If you've got a bug or feature request for the data dump files that isn't listed here, email me and I'll add it.

Bugs

Optimizations/Improvements

Bug: Illegal UTF-8 encoding

Description: Data dump files are intended to use UTF-8 encoding but frequently contain illegal UTF-8 byte sequences. These UTF-8 errors can cause problems with programs design to read UTF-8 files. The primary source of UTF-8 errors seems to invalid input provided by editors.

Status: Actively being worked on. Autumn has been working on UTF-8 validation code for the editor input forms. sfromis has been manually deleting any reported UTF-8 sequences from the ODP database. I've created a C program that will process data dumps and report details about the errors found that should assist in locating and fixing them. No illegal UTF-8 sequences were present in data dumps between March and July of 2003. After completion of the server hardware upgrade, however, the proliferation of UTF-8 errors returned.

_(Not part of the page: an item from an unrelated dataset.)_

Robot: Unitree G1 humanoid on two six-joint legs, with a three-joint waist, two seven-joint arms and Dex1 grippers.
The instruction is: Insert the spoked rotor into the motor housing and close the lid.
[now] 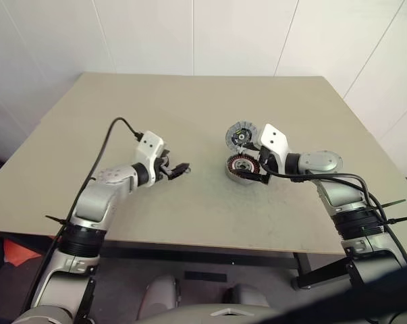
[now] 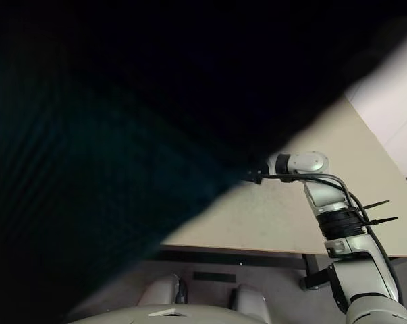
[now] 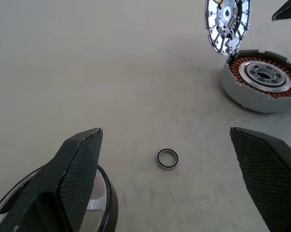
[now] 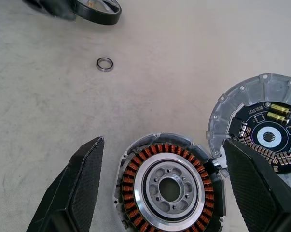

After a lengthy period of work, we believe all input sources to the ODP database are now being properly checked for UTF-8 and XML character-level problems. All existing errors from the UTF-8 migration of the World cats have been fixed and we've had clean data dumps since July 30, 2004.

Bug: Illegal XML characters [Fixed]

Description: Data dump files are intended to be legal XML files but frequently contain characters which are not legal in XML according to the W3C XML standards. These illegal XML characters will cause most common XML parsing libraries to abort processing, making it necessary to purge the bad characters from each data dump file prior to use. The primary source of illegal XML characters seems to be invalid input provided by editors.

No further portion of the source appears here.